A campanha visual foi um espetáculo à parte. Outdoors espalhados pelos Estados Unidos anunciaram as colaborações como se fossem atrações de um festival: Ariana Grande, Tinashe, Caroline Polachek, The 1975, Lorde, Troye Sivan, Billie Eilish, shygirl e muitos outros. Cada um, cuidadosamente escolhido, foi encaixado em faixas que potencializam o tema original. Essas escolhas foram estupidamente precisas.

Lorde, por exemplo, traz uma sensibilidade quase espectral à faixa em que participa, com vocais suaves que pairam como uma névoa e ressoam sobre polêmicas de anos: a rivalidade feminina encontra sua redenção em Girl, so confusing featuring lorde. Já 365 featuring shygirl, é pura insanidade sonora. Um frenesi eletrizante que invade os sentidos, como se cada batida fosse uma chicotada, com menos batidas por minuto em relação à primeira versão, mas tão potente quanto.

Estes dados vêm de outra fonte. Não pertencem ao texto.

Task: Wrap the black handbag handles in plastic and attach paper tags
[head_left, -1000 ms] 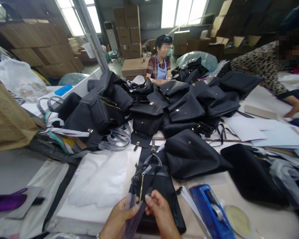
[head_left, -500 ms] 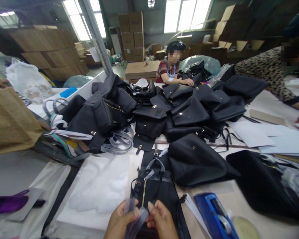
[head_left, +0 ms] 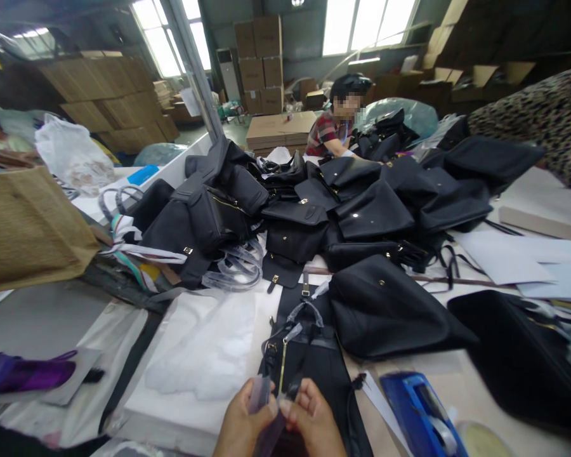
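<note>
In front of me lies a black backpack [head_left: 328, 362] with a gold zipper and a plastic-wrapped top handle. Over its lower part, my left hand [head_left: 247, 412] is closed on a clear plastic strip [head_left: 261, 392], whose loose part hangs below the fingers. My right hand [head_left: 311, 416] pinches at the same strip, its fingertips nearly meeting the left thumb. A dark band, perhaps a strap, shows just above the right fingers. The backpack's lower end is partly hidden behind my hands.
Black bags [head_left: 290, 235] are heaped across the table. At right are a blue tape dispenser [head_left: 421, 412] and white sheets [head_left: 504, 254]. White sheets of packing material [head_left: 204, 349] lie left, beyond them a purple pouch [head_left: 33, 374] and tan bag [head_left: 28, 228]. A co-worker [head_left: 330, 130] sits opposite.
My right hand has come closer to the left, and the fingertips now almost touch over the strip. The whole view has shifted slightly; the co-worker opposite leans further toward the bags.
</note>
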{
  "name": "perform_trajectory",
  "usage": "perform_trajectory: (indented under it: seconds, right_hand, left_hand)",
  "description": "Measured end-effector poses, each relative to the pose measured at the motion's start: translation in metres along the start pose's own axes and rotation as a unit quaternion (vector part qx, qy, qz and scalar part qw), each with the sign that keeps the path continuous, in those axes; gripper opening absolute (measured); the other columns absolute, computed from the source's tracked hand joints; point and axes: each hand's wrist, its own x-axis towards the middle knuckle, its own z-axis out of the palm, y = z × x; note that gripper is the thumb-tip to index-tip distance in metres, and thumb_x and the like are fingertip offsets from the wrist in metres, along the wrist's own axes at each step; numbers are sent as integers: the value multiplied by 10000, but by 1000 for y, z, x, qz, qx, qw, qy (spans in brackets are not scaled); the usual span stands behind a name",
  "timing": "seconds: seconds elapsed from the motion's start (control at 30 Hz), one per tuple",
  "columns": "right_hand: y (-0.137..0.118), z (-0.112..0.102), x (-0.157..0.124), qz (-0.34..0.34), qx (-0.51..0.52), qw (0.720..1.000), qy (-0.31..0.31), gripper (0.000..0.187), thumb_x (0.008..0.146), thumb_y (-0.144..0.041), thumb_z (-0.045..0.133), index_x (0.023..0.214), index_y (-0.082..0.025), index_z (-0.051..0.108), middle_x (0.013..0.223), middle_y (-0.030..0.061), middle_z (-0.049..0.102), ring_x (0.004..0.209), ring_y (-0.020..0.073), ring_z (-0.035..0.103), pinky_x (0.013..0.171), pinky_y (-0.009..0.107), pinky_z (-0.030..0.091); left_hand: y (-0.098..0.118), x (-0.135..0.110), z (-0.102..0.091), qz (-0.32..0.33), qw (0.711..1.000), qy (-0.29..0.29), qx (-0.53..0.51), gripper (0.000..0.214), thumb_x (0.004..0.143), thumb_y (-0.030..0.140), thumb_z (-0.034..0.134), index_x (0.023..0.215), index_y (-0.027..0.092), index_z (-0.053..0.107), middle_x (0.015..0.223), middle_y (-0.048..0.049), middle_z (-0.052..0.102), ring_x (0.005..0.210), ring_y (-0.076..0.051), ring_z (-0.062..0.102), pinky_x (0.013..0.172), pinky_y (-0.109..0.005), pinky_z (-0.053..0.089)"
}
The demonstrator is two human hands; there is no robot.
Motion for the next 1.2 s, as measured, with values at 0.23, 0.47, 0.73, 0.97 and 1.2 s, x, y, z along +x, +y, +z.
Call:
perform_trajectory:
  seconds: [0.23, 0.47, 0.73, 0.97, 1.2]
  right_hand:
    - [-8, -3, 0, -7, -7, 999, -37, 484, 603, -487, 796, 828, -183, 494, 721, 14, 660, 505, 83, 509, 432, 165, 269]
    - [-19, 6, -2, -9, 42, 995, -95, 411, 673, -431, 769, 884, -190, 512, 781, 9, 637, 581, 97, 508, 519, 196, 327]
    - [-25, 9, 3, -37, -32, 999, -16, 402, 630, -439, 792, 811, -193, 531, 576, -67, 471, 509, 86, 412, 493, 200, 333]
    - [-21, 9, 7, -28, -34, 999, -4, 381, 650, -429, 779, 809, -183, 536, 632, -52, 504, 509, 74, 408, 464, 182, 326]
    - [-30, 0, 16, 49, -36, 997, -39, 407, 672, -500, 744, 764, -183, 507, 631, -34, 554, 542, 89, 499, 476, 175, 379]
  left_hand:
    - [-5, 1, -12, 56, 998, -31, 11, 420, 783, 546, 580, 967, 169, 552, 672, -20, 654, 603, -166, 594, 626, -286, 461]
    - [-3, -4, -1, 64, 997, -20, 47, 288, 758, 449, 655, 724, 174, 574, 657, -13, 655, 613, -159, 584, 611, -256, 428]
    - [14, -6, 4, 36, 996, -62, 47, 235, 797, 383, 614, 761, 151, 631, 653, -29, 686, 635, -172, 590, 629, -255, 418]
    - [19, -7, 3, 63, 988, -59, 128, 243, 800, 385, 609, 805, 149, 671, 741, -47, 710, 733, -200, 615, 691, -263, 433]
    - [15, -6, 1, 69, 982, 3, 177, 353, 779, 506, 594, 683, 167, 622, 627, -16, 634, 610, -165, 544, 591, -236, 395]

Fotografia de uma apresentação ao ar livre da cantora Charli Xcx, uma mulher  de cabelos pretos e blusa branca que está atrás de uma mesa de som verde, tocando para uma grande multidão. Ao fundo, uma estrutura verde-limão exibe textos pretos invertidos e desordenados. A luz do sol ilumina o ambiente, e várias pessoas na plateia parecem estar aproveitando o evento, usando óculos escuros e roupas casuais.
Poliglota: os áudios em espanhol e francês de Talk talk featuring troye sivan são da Dua Lipa (Foto: Henry Redcliffe)

Se a melancólica I might say something stupid featuring The 1975 & Jon Hopkins captura o peso do arrependimento, a agitada B2b featuring tinashe, celebra as garotas workaholics. Enquanto Talk talk featuring troye sivan provoca: “vamos para minha casa?”, Everything is romantic featuring Caroline Polachek, desacelera em uma balada trágica e esperançosa. Lado a lado, Von dutch a. g. cook remix featuring Addison Rae e Guess featuring Billie Eilish são cult, clássico, pop, e brincam com calcinhas deixadas para trás. Essas e outras faixas têm seu momento: o que hoje é um skip, amanhã é o repeat.

Tudo é sobre fartura e liberdade, que não agradam a todos e tampouco se preocupam em ser previsíveis. A dinâmica das colaborações não é só complementar; elas expandem o que as primeiras versões tinham a dizer. Definitivamente não são enfeites, mas peças-chave e indispensáveis, na maioria dos casos. Mesmo que algumas faixas não tenham suprido as expectativas de alguns, ainda sobram 16 no original e mais três na versão deluxe.

Brat and it’s completely different but also still brat é um manifesto sobre liberdade criativa e uma rejeição declarada à ideia de que algo precisa ser definitivo. A artista nos convida a abraçar o imprevisível, aceitando que a Arte nunca está pronta e, sim,  em constante construção, como nós. No fim, o álbum é uma metáfora para a própria vida: nada é imutável e cada versão é só mais uma entre tantas outras possíveis.

Não gostou? Sem problemas. A versão original ainda está disponível, esperando por você. Agora temos mais opções. Podemos comparar, escolher ou simplesmente nos perder em todas elas. Em um mundo obcecado por estabilidade e nostalgia, Charli XCX nos lembra que a verdadeira diversão está na transformação constante. Afinal, ‘ser brat’ é isso: viver sem pedir permissão.